[EXERCISE REQUIREMENTS] Would you copy the listing below exactly, keeping the pictures out?

[Opening GIVEN DATA section]

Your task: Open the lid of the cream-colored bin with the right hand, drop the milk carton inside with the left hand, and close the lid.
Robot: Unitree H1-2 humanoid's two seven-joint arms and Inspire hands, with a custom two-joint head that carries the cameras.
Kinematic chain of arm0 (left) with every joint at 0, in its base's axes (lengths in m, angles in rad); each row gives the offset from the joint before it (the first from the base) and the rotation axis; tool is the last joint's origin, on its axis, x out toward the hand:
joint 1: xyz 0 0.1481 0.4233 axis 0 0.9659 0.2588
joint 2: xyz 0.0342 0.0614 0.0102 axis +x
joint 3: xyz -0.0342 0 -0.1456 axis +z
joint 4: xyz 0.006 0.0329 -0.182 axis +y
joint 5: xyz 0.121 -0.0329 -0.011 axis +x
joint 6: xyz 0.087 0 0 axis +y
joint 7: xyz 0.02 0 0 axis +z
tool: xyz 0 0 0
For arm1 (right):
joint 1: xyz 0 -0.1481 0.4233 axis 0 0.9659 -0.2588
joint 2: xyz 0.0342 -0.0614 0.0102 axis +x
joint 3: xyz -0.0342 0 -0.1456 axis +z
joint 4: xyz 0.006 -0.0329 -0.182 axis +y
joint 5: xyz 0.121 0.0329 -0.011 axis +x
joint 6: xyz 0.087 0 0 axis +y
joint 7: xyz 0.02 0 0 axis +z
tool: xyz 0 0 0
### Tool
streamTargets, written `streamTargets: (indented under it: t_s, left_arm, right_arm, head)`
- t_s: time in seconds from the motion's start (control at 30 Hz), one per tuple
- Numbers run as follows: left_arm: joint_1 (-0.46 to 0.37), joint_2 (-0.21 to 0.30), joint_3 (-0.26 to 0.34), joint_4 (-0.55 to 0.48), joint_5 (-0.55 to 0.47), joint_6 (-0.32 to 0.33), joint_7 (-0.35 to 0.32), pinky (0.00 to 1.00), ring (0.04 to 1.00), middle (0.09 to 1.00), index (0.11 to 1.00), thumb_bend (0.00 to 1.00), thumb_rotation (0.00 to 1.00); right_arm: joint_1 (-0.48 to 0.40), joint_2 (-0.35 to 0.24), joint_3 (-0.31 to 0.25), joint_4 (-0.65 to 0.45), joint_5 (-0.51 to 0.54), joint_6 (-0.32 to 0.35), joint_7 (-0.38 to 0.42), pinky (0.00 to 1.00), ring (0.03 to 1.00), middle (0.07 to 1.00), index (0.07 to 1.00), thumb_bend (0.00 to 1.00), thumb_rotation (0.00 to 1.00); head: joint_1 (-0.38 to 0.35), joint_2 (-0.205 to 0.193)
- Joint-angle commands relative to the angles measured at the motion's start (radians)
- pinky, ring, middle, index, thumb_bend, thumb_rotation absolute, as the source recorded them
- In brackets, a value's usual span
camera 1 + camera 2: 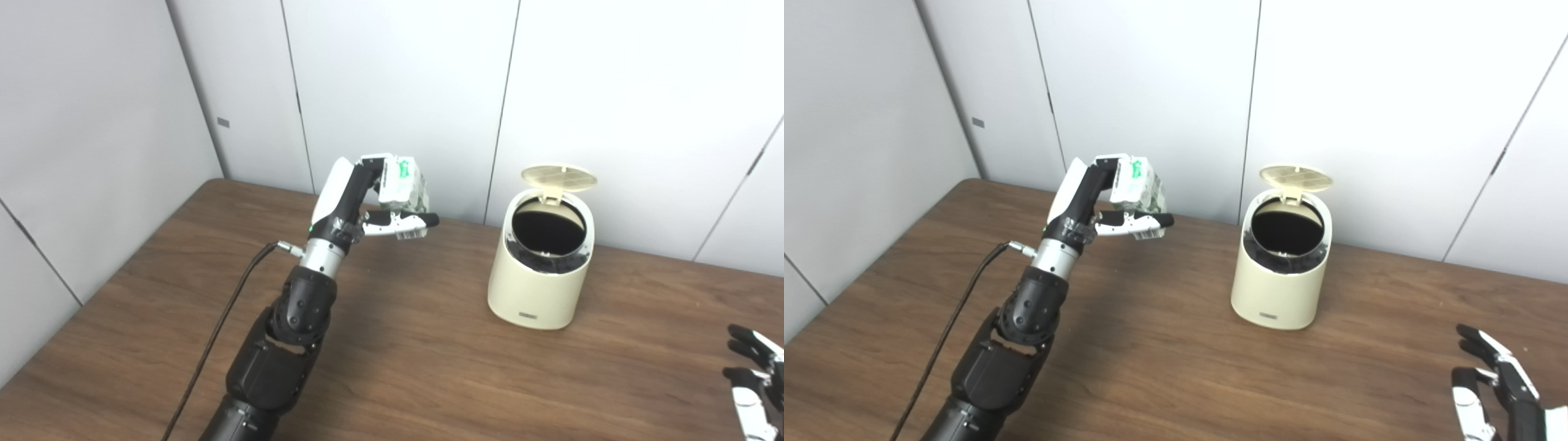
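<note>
Above table, left hand gripping milk carton

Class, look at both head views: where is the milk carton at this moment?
The milk carton is held up in the left hand, above the table's left side, left of the open cream bin and not yet over it.

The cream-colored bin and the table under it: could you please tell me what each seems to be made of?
The cream-colored bin looks like moulded plastic with a smooth, slightly glossy finish: even colour, rounded edges, and a thin ribbed lid standing open. The table shows brown wood grain with a matte surface; whether it is solid wood or a laminate cannot be told.
</note>
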Motion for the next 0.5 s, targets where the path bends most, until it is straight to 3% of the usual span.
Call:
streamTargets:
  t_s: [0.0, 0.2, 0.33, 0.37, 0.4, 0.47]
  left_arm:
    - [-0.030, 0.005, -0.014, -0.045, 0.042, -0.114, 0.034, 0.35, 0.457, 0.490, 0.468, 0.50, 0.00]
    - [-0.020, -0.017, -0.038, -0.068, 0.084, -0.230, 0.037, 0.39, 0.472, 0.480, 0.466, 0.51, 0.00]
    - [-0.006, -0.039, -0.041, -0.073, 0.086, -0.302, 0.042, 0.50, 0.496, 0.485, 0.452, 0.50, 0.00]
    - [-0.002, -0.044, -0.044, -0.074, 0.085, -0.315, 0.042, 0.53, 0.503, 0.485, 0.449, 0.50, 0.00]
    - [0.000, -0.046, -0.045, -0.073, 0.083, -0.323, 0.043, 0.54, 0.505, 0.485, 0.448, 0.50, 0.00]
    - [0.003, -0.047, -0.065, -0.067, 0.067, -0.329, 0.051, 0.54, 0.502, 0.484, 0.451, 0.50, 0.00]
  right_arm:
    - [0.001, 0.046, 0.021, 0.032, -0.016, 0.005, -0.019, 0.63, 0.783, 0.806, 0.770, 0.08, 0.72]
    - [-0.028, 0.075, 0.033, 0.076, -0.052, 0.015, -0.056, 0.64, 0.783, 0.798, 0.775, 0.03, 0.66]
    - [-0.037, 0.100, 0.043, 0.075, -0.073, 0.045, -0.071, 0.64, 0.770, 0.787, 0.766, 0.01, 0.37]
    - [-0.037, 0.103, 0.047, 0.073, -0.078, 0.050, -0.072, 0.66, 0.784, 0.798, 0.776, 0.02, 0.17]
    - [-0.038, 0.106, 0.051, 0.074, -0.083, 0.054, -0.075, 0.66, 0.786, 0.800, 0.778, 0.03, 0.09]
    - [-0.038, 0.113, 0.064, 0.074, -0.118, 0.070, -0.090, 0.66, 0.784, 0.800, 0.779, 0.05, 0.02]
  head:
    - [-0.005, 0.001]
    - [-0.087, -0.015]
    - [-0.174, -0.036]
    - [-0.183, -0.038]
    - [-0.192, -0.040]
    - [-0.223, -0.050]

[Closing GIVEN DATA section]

[THE COMPLETED TASK]
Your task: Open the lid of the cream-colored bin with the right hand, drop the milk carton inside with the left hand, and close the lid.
Robot: Unitree H1-2 humanoid's two seven-joint arms and Inspire hands, with a custom two-joint head that carries the cameras.
Kinematic chain of arm0 (left) with every joint at 0, in its base's axes (lengths in m, angles in rad); each row gives the offset from the joint before it (the first from the base) and the rotation axis; tool is the last joint's origin, on its axis, x out toward the hand:
joint 1: xyz 0 0.1481 0.4233 axis 0 0.9659 0.2588
joint 2: xyz 0.0342 0.0614 0.0102 axis +x
joint 3: xyz -0.0342 0 -0.1456 axis +z
joint 4: xyz 0.006 0.0329 -0.182 axis +y
joint 5: xyz 0.121 -0.0329 -0.011 axis +x
joint 6: xyz 0.087 0 0 axis +y
joint 7: xyz 0.02 0 0 axis +z
tool: xyz 0 0 0
For arm1 (right):
joint 1: xyz 0 -0.1481 0.4233 axis 0 0.9659 -0.2588
joint 2: xyz 0.0342 -0.0614 0.0102 axis +x
joint 3: xyz -0.0342 0 -0.1456 axis +z
joint 4: xyz 0.006 -0.0329 -0.182 axis +y
joint 5: xyz 0.121 0.0329 -0.011 axis +x
joint 6: xyz 0.087 0 0 axis +y
joint 7: xyz 0.02 0 0 axis +z
tool: xyz 0 0 0
### Tool
streamTargets, written `streamTargets: (indented under it: t_s, left_arm, right_arm, head)`
- t_s: time in seconds from the motion's start (control at 30 Hz), one per tuple
- Numbers run as follows: left_arm: joint_1 (-0.46 to 0.37), joint_2 (-0.21 to 0.30), joint_3 (-0.26 to 0.34), joint_4 (-0.55 to 0.48), joint_5 (-0.55 to 0.47), joint_6 (-0.32 to 0.33), joint_7 (-0.35 to 0.32), pinky (0.00 to 1.00), ring (0.04 to 1.00), middle (0.09 to 1.00), index (0.11 to 1.00), thumb_bend (0.00 to 1.00), thumb_rotation (0.00 to 1.00); right_arm: joint_1 (-0.48 to 0.40), joint_2 (-0.35 to 0.24), joint_3 (-0.31 to 0.25), joint_4 (-0.65 to 0.45), joint_5 (-0.51 to 0.54), joint_6 (-0.32 to 0.35), joint_7 (-0.38 to 0.42), pinky (0.00 to 1.00), ring (0.03 to 1.00), middle (0.07 to 1.00), index (0.07 to 1.00), thumb_bend (0.00 to 1.00), thumb_rotation (0.00 to 1.00); head: joint_1 (-0.38 to 0.35), joint_2 (-0.205 to 0.193)
- Joint-angle commands relative to the angles measured at the motion's start (radians)
- pinky, ring, middle, index, thumb_bend, thumb_rotation absolute, as the source recorded them
- In brackets, a value's usual span
camera 1 + camera 2: 
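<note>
Above table, left hand gripping milk carton

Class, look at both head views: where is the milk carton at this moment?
The milk carton is held up in the left hand, above the table's left side, left of the open cream bin and not yet over it.

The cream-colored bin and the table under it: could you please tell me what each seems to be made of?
The cream-colored bin looks like moulded plastic with a smooth, slightly glossy finish: even colour, rounded edges, and a thin ribbed lid standing open. The table shows brown wood grain with a matte surface; whether it is solid wood or a laminate cannot be told.
</note>
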Motion for the next 0.5 s, targets where the path bends most, until it is straight to 3% of the usual span.
Call:
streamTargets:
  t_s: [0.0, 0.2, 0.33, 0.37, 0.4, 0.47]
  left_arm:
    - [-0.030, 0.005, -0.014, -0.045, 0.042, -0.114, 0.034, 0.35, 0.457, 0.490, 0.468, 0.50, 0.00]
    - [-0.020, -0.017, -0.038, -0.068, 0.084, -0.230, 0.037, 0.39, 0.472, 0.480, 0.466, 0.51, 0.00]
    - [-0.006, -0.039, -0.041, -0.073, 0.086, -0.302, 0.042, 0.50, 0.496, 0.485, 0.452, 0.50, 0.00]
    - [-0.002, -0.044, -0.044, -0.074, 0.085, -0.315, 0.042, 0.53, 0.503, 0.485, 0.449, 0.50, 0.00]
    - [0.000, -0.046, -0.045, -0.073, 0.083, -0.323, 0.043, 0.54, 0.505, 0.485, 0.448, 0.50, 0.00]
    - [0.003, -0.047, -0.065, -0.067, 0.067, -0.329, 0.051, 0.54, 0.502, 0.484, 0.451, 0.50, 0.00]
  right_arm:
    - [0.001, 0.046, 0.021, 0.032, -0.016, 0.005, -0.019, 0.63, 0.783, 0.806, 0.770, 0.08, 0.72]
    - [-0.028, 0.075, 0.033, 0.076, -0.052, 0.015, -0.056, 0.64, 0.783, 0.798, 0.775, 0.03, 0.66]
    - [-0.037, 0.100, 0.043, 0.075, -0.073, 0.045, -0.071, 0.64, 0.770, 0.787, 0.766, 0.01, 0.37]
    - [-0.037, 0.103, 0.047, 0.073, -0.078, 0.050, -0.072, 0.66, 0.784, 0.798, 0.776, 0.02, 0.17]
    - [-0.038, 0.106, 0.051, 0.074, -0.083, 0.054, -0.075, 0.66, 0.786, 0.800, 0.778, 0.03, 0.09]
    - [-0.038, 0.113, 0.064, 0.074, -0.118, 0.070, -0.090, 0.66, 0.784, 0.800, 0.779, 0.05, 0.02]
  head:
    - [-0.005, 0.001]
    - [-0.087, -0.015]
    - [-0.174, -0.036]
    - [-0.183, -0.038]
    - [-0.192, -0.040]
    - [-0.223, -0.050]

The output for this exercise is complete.